Task to carry out:
Which lines below include "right"? Copy them all.

Stored data:
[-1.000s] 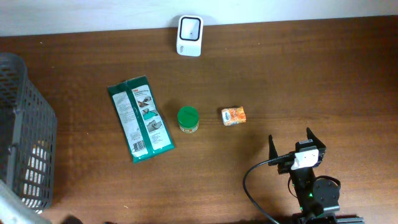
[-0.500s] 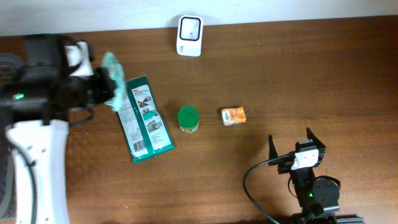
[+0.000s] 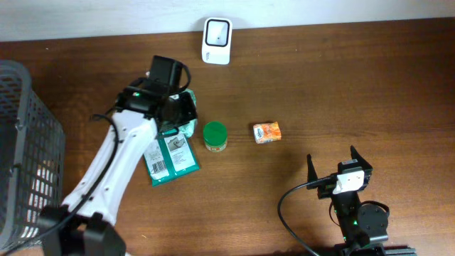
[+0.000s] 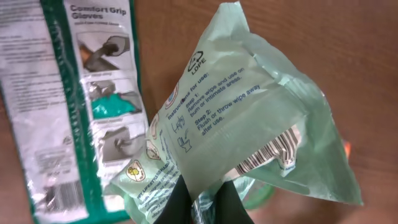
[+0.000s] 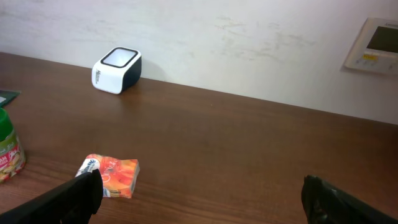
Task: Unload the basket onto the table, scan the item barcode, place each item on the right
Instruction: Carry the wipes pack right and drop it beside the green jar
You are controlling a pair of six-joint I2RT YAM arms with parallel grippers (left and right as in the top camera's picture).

Response to the task:
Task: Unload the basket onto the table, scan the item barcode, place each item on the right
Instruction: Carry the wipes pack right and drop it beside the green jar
You are controlling a pair of six-joint I2RT YAM arms with parallel grippers (left and right as in the top camera's picture).

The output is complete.